WHAT THE TASK REQUIRES: Could you repeat the whole listing below exactly, omitting any picture it holds?

INPUT DATA:
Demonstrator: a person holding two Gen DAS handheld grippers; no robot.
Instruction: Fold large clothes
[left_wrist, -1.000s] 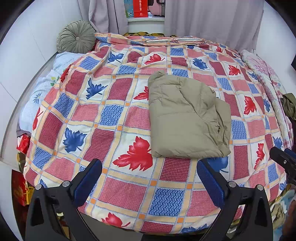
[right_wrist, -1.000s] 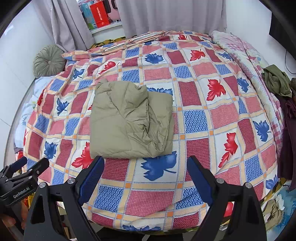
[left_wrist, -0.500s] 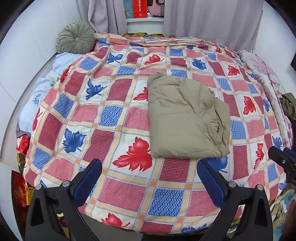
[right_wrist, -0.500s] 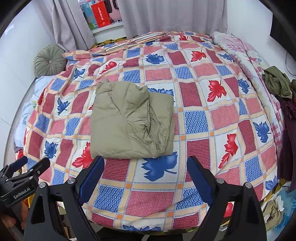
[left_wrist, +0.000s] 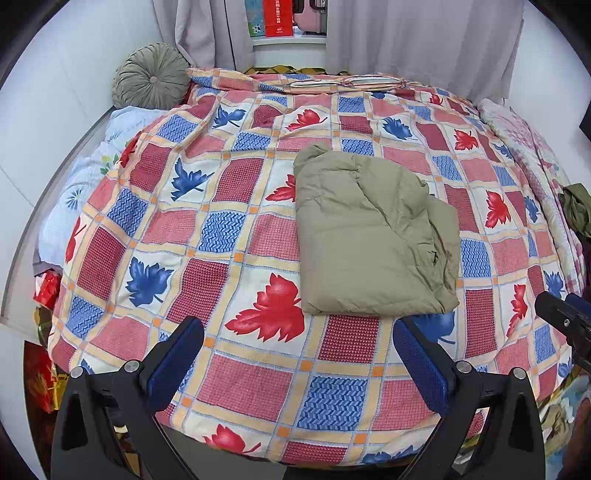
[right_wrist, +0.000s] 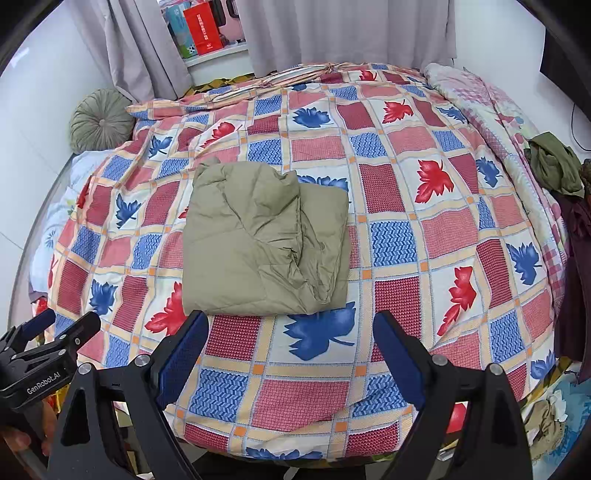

RESPONSE:
Demonstrator: a person holding two Gen DAS handheld grippers; no robot.
Instruction: Fold large clothes
[left_wrist, -1.000s] 
[right_wrist, -1.000s] 
[left_wrist, -0.500s] 
[right_wrist, -0.500s] 
[left_wrist, +0.000s] 
[right_wrist, +0.000s] 

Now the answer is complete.